Mumbai, Jan 21: Raima Sen, who is confused about her feelings of grief and guilt after the death her grandmother and legendary actress Suchitra Sen, says that her granny wanted her to get married and she will fulfil her last wish.
This is the first time Raima has lost someone so close to her.
"I am stricken with guilt and regret. It's going to take a long to heal. Should I have spent more time with my grandmother? I guess the time you get with those you love is never enough. Thank god I wasn't somewhere else when she went," said Raima, daughter of Moon Moon Sen.
"Her last wish was to see me get married. I want her wish for me to come true," she added.
Sen, the reclusive Bengali screen goddess, died Jan 17. She was 82 years old.
"Why am I feeling so empty and guilty? I think I should've spent more time with my grandmom. My mother, my sister (Riya) and I are the only family she had, the only people she wanted to connect with. We felt responsible towards her. It's a terrible loss," said the actress of films like "Chokher Bali" and "Anuranan".
Recalling Sen's last days, Raima said: "She was conscious of her condition in hospital. But none of us thought she would go away. Her health didn't seem so bad..She was chatting asking about how her home was doing in her absence...We would bring her 'ghar ka khana' in the hospital. She would eat it cautiously. She also ate the hospital food."
Moon Moon is shattered.
"I really don't know what my mother will do without my grandmother now. They were one another's universe. To my mother, her mother mattered the most. My mom's bonding with my grandmother can't be compared with what my sister and I shared with our grandmother. Riya and I have our lives. But for our mom, her mother was her universe," said Raima.
"My grandmother and mother were best friends. It's surprising how different they were and yet they understood one another completely. It was a very difficult situation for my grandmother when my mother got married, moved out of her home and had her own family."

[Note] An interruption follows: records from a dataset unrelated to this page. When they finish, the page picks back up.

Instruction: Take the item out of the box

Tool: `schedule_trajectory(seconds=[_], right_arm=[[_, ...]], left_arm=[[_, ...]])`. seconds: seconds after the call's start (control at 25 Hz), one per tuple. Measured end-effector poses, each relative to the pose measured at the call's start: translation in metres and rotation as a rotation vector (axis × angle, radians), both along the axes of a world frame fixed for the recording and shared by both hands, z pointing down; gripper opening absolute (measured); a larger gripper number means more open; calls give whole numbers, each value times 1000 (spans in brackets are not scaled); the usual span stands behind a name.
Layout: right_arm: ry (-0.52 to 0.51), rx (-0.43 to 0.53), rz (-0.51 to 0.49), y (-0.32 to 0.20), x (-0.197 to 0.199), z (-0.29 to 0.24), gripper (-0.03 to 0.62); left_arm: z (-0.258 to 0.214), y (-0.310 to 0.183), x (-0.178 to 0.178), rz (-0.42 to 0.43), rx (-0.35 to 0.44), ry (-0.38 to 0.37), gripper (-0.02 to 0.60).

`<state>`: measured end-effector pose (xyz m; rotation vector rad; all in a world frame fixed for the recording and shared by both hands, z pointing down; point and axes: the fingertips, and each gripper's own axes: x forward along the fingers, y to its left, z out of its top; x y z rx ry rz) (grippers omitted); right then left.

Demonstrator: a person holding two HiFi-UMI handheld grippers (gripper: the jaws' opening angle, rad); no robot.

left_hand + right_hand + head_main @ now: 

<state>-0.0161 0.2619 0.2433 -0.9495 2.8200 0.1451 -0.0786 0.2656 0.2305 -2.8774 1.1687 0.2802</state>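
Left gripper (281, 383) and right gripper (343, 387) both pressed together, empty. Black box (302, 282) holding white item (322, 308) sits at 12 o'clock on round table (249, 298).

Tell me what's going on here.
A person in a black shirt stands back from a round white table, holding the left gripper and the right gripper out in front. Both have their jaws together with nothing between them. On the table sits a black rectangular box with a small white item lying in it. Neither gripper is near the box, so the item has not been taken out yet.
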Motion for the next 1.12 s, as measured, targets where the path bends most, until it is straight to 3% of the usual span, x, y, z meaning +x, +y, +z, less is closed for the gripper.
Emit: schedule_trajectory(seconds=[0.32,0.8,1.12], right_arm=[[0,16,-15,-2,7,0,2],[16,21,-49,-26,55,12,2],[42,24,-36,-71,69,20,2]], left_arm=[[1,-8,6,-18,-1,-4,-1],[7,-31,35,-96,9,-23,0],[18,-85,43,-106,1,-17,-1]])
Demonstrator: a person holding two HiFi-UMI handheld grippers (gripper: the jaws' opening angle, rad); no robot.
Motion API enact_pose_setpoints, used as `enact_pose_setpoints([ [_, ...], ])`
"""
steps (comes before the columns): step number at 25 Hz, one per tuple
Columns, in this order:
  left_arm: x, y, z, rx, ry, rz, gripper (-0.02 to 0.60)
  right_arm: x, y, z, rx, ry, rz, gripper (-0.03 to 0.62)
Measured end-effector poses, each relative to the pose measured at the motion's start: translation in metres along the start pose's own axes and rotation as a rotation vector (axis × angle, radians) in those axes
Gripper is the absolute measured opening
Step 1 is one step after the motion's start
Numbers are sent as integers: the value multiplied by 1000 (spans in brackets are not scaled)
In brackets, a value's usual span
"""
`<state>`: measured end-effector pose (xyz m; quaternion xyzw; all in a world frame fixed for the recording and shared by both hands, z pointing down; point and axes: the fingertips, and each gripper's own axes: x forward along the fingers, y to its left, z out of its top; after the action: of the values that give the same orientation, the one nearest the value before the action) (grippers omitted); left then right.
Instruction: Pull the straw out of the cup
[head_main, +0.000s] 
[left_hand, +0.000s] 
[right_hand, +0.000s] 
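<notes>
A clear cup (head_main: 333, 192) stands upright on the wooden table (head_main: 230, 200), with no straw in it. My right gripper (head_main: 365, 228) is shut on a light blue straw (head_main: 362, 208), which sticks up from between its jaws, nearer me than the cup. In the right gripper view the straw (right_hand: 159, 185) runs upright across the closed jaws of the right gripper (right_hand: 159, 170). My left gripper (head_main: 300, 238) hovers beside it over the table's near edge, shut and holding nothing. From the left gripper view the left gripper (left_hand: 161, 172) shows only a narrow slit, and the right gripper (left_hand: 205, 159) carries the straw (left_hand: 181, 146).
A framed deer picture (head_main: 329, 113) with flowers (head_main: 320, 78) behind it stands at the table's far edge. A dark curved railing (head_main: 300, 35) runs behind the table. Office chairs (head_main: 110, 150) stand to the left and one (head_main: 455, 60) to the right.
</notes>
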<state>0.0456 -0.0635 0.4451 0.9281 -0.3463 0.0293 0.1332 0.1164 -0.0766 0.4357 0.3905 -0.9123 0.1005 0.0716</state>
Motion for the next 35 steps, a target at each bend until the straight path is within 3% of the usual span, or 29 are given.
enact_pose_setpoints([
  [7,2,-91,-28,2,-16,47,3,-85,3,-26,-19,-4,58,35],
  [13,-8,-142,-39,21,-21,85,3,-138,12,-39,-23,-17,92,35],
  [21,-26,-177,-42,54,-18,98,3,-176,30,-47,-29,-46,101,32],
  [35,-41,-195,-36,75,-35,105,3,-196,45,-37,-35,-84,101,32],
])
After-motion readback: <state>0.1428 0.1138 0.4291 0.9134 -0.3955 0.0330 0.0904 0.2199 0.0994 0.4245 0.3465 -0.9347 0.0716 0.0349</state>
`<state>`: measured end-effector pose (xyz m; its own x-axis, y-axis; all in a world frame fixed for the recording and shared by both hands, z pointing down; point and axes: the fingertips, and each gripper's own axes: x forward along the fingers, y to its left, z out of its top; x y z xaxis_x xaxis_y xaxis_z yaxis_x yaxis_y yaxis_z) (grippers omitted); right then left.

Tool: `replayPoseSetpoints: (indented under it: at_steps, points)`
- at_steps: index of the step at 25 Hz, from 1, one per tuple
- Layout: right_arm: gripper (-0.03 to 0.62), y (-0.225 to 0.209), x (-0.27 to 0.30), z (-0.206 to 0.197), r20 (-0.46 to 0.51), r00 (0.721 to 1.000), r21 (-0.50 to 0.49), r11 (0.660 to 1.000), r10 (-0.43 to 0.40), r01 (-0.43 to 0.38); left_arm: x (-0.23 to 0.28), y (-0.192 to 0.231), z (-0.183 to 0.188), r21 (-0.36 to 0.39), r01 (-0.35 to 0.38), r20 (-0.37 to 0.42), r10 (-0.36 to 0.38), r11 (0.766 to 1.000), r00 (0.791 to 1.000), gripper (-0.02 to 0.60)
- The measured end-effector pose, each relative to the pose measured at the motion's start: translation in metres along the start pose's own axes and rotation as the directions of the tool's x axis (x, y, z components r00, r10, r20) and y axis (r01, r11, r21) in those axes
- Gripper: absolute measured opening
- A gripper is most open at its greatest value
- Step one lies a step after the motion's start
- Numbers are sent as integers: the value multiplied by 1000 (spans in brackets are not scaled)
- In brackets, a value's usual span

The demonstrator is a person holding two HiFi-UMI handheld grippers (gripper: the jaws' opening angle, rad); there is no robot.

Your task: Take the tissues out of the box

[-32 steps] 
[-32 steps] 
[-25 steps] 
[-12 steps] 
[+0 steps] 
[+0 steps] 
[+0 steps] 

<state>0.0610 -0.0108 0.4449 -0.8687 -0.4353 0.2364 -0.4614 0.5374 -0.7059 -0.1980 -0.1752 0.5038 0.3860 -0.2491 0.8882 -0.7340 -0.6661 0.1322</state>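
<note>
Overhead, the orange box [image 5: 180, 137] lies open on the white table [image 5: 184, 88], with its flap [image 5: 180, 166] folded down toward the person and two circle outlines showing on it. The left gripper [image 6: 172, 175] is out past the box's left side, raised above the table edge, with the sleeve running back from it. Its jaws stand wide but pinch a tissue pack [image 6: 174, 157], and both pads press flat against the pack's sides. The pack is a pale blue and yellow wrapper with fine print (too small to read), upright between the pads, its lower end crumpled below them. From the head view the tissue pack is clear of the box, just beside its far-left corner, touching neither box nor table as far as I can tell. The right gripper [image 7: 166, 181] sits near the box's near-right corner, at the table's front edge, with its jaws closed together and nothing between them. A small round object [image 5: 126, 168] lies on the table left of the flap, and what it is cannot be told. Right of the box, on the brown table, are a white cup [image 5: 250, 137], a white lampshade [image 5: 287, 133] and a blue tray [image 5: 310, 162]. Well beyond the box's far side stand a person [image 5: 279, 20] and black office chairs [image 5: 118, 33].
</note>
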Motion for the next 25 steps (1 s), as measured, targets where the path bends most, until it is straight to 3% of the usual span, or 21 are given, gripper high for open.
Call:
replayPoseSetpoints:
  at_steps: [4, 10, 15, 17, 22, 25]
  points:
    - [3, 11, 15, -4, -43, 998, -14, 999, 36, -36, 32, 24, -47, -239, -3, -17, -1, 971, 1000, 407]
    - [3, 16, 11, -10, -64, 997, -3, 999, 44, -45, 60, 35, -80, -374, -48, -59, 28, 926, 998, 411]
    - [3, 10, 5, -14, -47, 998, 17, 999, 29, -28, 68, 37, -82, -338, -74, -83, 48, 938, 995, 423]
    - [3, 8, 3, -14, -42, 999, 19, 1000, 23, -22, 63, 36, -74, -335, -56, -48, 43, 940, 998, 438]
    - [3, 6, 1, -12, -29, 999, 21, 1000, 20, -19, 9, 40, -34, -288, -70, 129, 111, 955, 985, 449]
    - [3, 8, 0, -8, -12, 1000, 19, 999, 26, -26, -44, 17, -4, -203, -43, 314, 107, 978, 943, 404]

Raima, who has been in Kolkata for more than a month, says right now there is an incessant flow of guests in the house.
"It's only that I realise what my grandmother meant for the people of (West) Bengal. Instead of dealing with grief, we are coping with the flow of visitors. The enormity of the loss hasn't really begun to sink in. It will happen when we are alone."

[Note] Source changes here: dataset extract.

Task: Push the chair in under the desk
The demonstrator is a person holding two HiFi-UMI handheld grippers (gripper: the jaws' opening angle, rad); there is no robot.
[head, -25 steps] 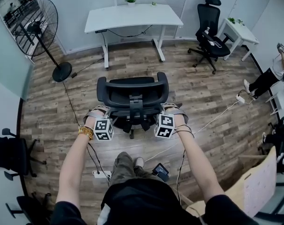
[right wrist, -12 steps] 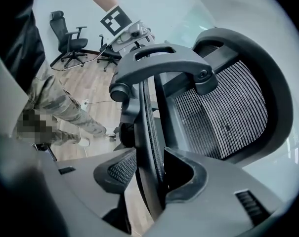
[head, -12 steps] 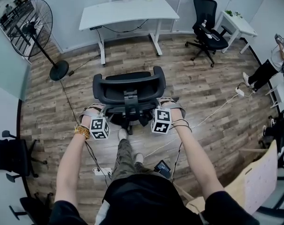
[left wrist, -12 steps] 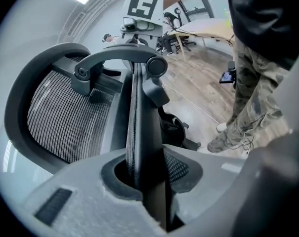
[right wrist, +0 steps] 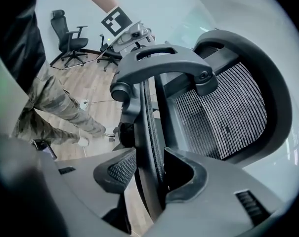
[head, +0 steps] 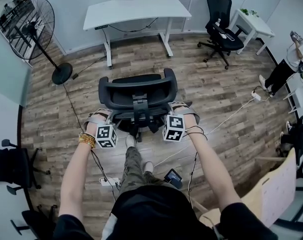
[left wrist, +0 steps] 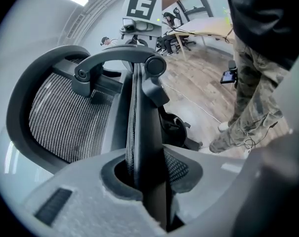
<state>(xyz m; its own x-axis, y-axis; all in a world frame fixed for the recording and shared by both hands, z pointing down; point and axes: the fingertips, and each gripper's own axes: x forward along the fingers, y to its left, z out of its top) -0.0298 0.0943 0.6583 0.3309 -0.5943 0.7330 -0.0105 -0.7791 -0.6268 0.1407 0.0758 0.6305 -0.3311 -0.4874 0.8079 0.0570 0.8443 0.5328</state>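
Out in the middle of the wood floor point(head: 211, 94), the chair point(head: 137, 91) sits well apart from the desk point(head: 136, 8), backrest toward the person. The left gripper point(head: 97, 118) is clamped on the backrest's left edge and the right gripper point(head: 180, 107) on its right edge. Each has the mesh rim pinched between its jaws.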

However, as a child Raima knew nothing about the legendary aura surrounding her grandmother.
"When my sister Riya and I were kids, grandma had already given up films and public life. So, we only knew her as our grandmother and not as this iconic star until the time we became actresses ourselves. It was only then that we realised what a huge reputation our grandmother had."
Raima is all praise for her grandmother's determination.
"She took a decision to stay out of public view and she stuck to it. It's easy to withdraw from the limelight, but difficult to resist coming back to it. Once she made up her mind, she stayed away. She left everything and everyone behind. My mom, sister and I were all she had."
About Sen's mythic seclusion Raima reminisces, "When Riya and I were kids she took us shopping and boating. She would come home as we would go to hers. But no, she never cooked for me. Neither does my mother. But we'd have lunch together. I'd miss my lunches with my grandmother."
Raima was amazed by the turnout at Sen's cremation.
"Not even the biggest stars would get the kind of send-off that my grandmom got from her fans. And this, mind you, in spite of the fact that she hadn't been seen on screen for 40 years.
"When she was being taken I could see people coming out on the road with their hands folded saying goodbye to someone they will never stop loving. They threw wreaths and said prayers for her. This was not a normal farewell. The fans are fanatical about her. They loved her madly even when they hadn't seen her for decades. Apart from her immediate family the only ones who saw her were the doctors and the nurses who attended to her in her last days. "
Sen remained private even in death.
Said Raima, "The family made sure she remained undisclosed to public view even after her death. We had to respect her privacy."
"I am looking at her black-and-white pictures. That young beautiful woman resembles my grandmother. But I can't connect that lovely star with my lovely grandmother. Those eyes and the smile remained the same till the end."